--- Task ---
The copy you return should hold only the lines from the top of the data below through the line with "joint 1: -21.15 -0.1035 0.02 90", each duplicated exactly and with no pictures.

= = = = = = =

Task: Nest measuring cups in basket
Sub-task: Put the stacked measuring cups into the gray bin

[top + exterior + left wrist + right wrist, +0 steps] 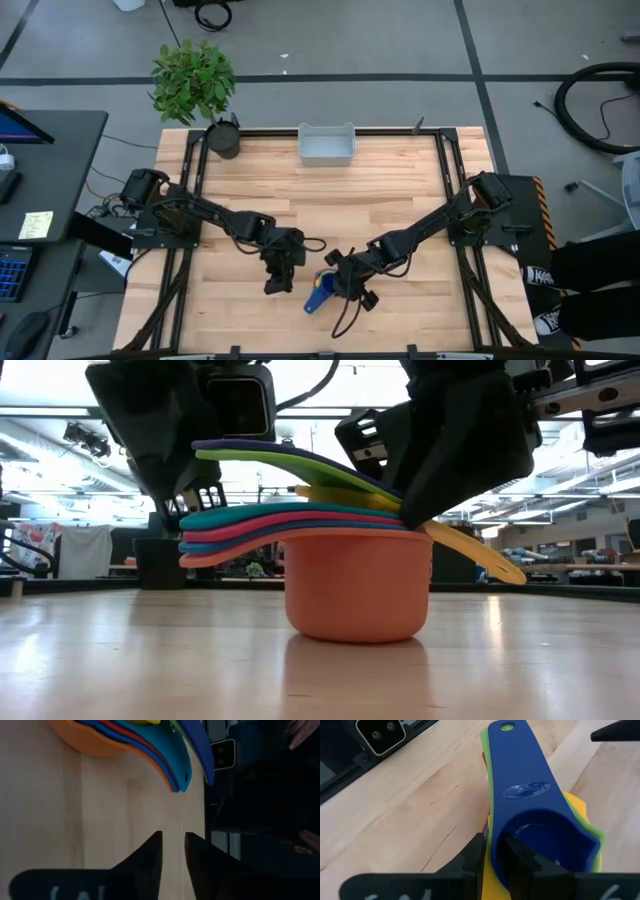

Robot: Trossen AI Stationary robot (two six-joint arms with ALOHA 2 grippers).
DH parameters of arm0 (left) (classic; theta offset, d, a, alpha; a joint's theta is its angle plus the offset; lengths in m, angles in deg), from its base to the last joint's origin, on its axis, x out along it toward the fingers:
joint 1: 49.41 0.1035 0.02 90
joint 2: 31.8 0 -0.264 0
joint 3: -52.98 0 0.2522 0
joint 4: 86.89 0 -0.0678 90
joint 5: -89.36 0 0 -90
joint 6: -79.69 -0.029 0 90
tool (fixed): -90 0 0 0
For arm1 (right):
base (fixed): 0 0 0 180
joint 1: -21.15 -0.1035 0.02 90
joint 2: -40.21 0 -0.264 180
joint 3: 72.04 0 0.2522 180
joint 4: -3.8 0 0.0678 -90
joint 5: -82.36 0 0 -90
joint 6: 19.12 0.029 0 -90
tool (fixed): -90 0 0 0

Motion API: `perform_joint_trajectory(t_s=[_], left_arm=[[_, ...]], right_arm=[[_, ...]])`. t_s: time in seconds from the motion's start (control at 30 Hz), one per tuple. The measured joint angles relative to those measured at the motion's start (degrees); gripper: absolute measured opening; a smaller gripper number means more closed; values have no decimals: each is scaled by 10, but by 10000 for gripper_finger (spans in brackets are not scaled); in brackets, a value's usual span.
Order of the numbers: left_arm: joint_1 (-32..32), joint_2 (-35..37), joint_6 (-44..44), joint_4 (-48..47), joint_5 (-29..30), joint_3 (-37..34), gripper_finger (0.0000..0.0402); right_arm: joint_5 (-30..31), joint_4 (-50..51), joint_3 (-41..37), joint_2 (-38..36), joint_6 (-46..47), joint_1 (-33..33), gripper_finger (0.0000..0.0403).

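Already nested, the measuring cups (pixel 320 290) sit as one stack on the table (pixel 400 190) near its front edge – well apart from the basket (pixel 326 145) at the far edge. Right gripper (pixel 492 851) pinches the stack's rim by the blue cup (pixel 530 815); left gripper (pixel 173 851) hangs just beside the handles, fingers slightly parted, grasping nothing – plant pot (pixel 224 138) behind

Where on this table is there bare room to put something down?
Bare wood lies between the basket and the two arms, and along the left and right edges. It is crowded at the near middle, where the left claw and right claw flank the stacked measuring cups.
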Motion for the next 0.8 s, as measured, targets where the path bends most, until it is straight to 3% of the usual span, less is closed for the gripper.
perform_joint_trajectory(t_s=[0.2,0.4,0.6,0.8], left_arm=[[-27,0,-7,3,31,0,124],[-69,0,-15,30,108,0,143],[-91,-3,92,31,238,0,144],[-127,-21,213,43,287,0,144]], right_arm=[[-2,0,0,0,-13,0,64],[-3,0,0,0,-12,1,64],[-3,2,0,0,-16,1,64],[-3,8,0,0,-20,1,64]])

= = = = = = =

--- Exercise response ---
Task: Nest measuring cups in basket
Sub-task: Put the stacked measuring cups into the gray bin

[top + exterior + left wrist + right wrist, +0 steps] 

Robot: Trossen AI Stationary robot (two six-joint arms with ALOHA 2 grippers).
DH parameters of arm0 (left) (classic; theta offset, d, a, alpha; a joint's theta is its angle plus the offset; lengths in m, angles in deg), from its base to the last joint's origin, on its axis, x out along it toward the fingers:
joint 1: 49.41 0.1035 0.02 90
joint 2: 31.8 0 -0.264 0
joint 3: -52.98 0 0.2522 0
joint 4: 86.89 0 -0.0678 90
joint 5: -89.36 0 0 -90
joint 6: -79.69 -0.029 0 90
tool (fixed): -90 0 0 0
For arm1 (right):
base (fixed): 0 0 0 180
joint 1: -21.15 -0.1035 0.02 90

Nothing else belongs in this output.